■ AIM OF THE TASK: Word for word, restate the lines from the one holding "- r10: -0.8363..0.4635" through the end of the data below, including both endpoints and nothing more.
STORED DATA Block Start
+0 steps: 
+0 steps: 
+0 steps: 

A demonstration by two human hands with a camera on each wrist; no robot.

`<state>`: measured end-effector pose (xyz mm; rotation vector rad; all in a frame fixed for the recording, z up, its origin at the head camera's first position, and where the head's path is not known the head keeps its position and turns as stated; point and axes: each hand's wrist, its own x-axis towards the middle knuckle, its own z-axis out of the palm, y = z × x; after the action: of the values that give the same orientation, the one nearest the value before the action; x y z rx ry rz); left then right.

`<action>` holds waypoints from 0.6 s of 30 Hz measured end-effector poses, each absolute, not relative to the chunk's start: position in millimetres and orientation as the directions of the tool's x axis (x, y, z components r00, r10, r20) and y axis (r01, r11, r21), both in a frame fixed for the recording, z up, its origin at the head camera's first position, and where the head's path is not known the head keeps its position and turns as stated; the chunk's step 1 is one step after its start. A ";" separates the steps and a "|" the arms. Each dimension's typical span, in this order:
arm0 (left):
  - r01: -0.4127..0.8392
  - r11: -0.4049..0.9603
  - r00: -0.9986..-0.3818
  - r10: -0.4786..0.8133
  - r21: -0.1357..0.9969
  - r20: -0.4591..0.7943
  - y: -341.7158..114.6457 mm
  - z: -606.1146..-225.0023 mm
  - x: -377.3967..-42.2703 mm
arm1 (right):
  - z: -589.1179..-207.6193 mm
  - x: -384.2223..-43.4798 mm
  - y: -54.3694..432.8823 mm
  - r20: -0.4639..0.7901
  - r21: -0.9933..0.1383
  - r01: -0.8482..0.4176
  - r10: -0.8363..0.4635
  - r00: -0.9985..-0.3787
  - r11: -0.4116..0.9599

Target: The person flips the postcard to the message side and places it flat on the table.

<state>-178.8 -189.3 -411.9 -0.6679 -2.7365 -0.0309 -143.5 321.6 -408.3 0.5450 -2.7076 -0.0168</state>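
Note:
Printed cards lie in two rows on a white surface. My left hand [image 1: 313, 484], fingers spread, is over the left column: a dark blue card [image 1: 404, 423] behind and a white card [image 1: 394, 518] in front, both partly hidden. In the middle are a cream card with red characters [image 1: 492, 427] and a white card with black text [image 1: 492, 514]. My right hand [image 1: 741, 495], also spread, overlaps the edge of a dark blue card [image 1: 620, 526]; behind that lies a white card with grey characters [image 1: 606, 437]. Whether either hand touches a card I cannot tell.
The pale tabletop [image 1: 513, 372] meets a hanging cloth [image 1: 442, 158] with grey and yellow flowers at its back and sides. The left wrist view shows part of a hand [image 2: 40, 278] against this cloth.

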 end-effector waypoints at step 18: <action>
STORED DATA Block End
■ RESPONSE:
  - r10: -0.8363..0.4635
  - r00: -0.9985..-0.3787
  - r11: -0.4116..0.9599

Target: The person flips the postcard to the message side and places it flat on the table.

<state>-178.8 -189.3 -411.9 -0.6679 -2.7365 -0.0309 -143.5 321.6 -408.3 0.5450 -2.7076 -0.0168</state>
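Note:
Printed cards lie in two rows on a white surface. My left hand [image 1: 313, 484], fingers spread, is over the left column: a dark blue card [image 1: 404, 423] behind and a white card [image 1: 394, 518] in front, both partly hidden. In the middle are a cream card with red characters [image 1: 492, 427] and a white card with black text [image 1: 492, 514]. My right hand [image 1: 741, 495], also spread, overlaps the edge of a dark blue card [image 1: 620, 526]; behind that lies a white card with grey characters [image 1: 606, 437]. Whether either hand touches a card I cannot tell.
The pale tabletop [image 1: 513, 372] meets a hanging cloth [image 1: 442, 158] with grey and yellow flowers at its back and sides. The left wrist view shows part of a hand [image 2: 40, 278] against this cloth.
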
 end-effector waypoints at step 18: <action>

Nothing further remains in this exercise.